• **Exercise description**: Please quote exactly the lines below from the line containing "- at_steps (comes" to the line containing "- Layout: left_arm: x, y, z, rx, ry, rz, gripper", both lines included, and nothing else.

• **Data section**:
[Start of section]

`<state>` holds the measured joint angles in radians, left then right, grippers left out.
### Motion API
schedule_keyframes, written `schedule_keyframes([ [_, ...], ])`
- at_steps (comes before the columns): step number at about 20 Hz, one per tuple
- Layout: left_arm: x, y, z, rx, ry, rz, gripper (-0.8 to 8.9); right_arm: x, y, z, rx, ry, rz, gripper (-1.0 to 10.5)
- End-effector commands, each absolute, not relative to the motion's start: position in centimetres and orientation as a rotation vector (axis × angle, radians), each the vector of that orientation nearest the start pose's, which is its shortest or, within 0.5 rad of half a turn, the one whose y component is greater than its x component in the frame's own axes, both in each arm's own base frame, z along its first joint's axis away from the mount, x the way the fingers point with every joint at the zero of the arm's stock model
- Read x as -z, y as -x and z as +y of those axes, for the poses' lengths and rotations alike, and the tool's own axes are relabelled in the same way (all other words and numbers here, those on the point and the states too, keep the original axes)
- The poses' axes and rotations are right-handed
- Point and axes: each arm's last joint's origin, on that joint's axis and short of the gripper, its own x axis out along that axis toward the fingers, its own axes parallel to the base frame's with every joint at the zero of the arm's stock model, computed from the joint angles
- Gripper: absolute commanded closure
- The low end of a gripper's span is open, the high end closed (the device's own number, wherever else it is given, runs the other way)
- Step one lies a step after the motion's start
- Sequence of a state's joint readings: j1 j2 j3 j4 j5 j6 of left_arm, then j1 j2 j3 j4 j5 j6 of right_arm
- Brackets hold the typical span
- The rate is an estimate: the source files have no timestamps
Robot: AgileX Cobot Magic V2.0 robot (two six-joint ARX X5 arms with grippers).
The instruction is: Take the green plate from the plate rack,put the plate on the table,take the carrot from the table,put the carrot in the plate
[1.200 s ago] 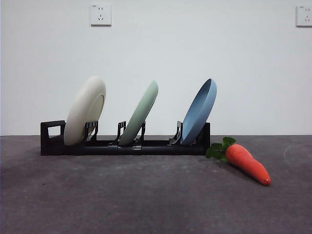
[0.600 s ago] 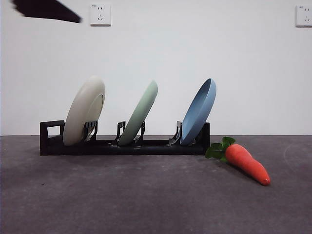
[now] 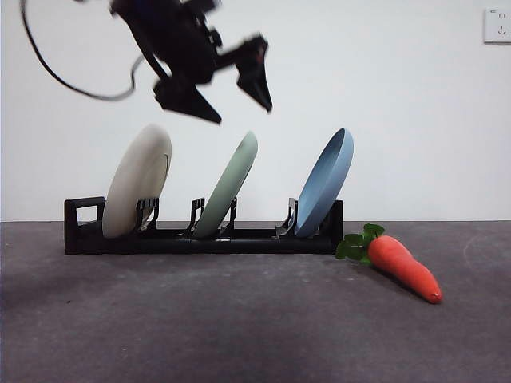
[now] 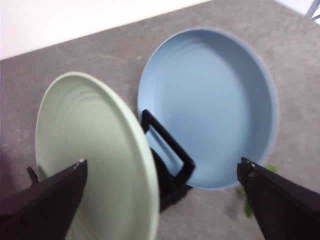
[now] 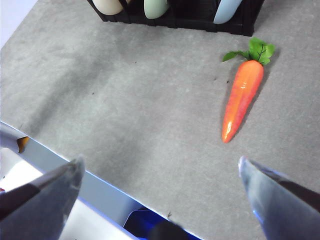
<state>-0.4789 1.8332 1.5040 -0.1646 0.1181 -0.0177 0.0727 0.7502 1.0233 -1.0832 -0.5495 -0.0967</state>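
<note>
Left gripper (image 3: 243, 104): we see it up in the air over the rack, above the green plate and the cream plate. Its two black jaws are spread wide apart. It holds nothing.
Green plate (image 3: 227, 187): it stands on its edge in the middle slot of the plate rack (image 3: 200, 237). It leans to one side. In the left wrist view we see the green plate (image 4: 95, 165) low between the spread jaws, but nothing touches it.
Cream plate (image 3: 137, 191): it stands in the slot by the square loop handle.
Blue plate (image 3: 326, 183): it stands in the slot at the other end, nearest the carrot.
Carrot (image 3: 403, 267): it lies flat on the table (image 3: 239, 319), just beside the end of the rack. Its green leaves point to the rack and its thin tip points away.
Right gripper (image 5: 160, 172): we see it high above the table, well away from the carrot (image 5: 242, 100). Its jaws are wide apart with nothing in them. They look pale and blurry here, so we cannot tell much more.
</note>
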Motion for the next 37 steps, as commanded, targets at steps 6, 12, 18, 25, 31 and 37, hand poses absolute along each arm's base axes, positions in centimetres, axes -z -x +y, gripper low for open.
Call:
schedule_keyframes([
  [6, -25.1, -39.4, -20.8, 0.523, -0.114, 0.537, 4.20, -34.1, -11.0, 2.3, -0.626, -0.105, 0.766, 2.3],
  [12, -25.1, -39.3, -21.0, 0.597, -0.093, 0.546, 8.22, -34.1, -11.0, 2.3, -0.626, -0.104, 0.766, 2.3],
  [18, -25.2, -39.4, -20.8, 0.612, -0.035, 0.564, 8.22, -34.1, -11.0, 2.3, -0.625, -0.104, 0.766, 2.3],
  [25, -28.1, -38.9, -20.1, 0.683, 0.086, 0.532, 8.22, -34.1, -11.0, 2.3, -0.626, -0.104, 0.766, 2.3],
  [31, -36.0, -35.6, -19.0, 0.798, 0.110, 0.450, 8.22, -34.1, -11.0, 2.3, -0.626, -0.104, 0.766, 2.3],
  [37, -39.5, -26.8, -18.9, 0.777, -0.261, 0.590, 8.21, -34.0, -11.2, 2.4, -0.625, -0.108, 0.776, 2.3],
])
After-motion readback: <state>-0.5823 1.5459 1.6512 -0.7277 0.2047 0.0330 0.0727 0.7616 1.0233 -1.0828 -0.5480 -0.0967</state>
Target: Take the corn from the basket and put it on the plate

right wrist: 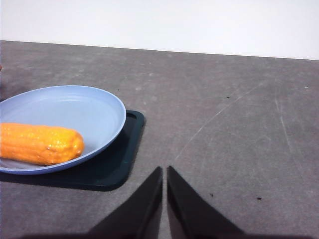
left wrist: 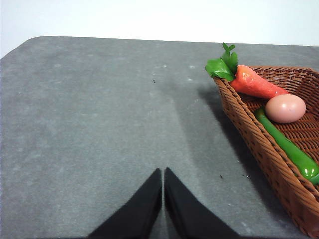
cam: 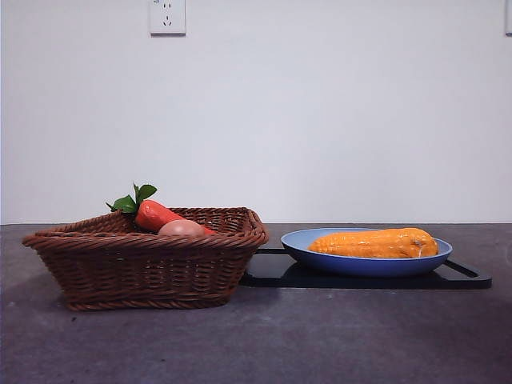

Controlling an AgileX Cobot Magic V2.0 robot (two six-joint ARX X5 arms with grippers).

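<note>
corn (right wrist: pixel 40 144) cut off, basket (left wrist: pixel 279 164) cropped

basket (cam: pixel 152 260): on the worktop (cam: pixel 256 344), left of the plate in the front view, its near corner just beside the tray
carrot (cam: pixel 160 214): in the basket, leaning on the far wall, leaves over the rim
egg (cam: pixel 181 228): in the basket, just beside the carrot
green vegetable (left wrist: pixel 286 147): in the basket, along its floor, beside the egg
tray (cam: pixel 460 276): flat on the worktop, right of the basket
plate (cam: pixel 364 262): on the tray
corn (cam: pixel 374 243): lying lengthwise in the plate
wall socket (cam: pixel 167 16): on the wall behind, above the basket
</note>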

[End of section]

• **Answer to the exercise**:
- at_steps (comes before the columns): step number at about 20 Hz, one per tuple
- Layout: left_arm: x, y, z, rx, ry, rz, gripper (-0.8 to 8.9); right_arm: x, y, z, rx, ry, rz, gripper (-1.0 to 10.5)

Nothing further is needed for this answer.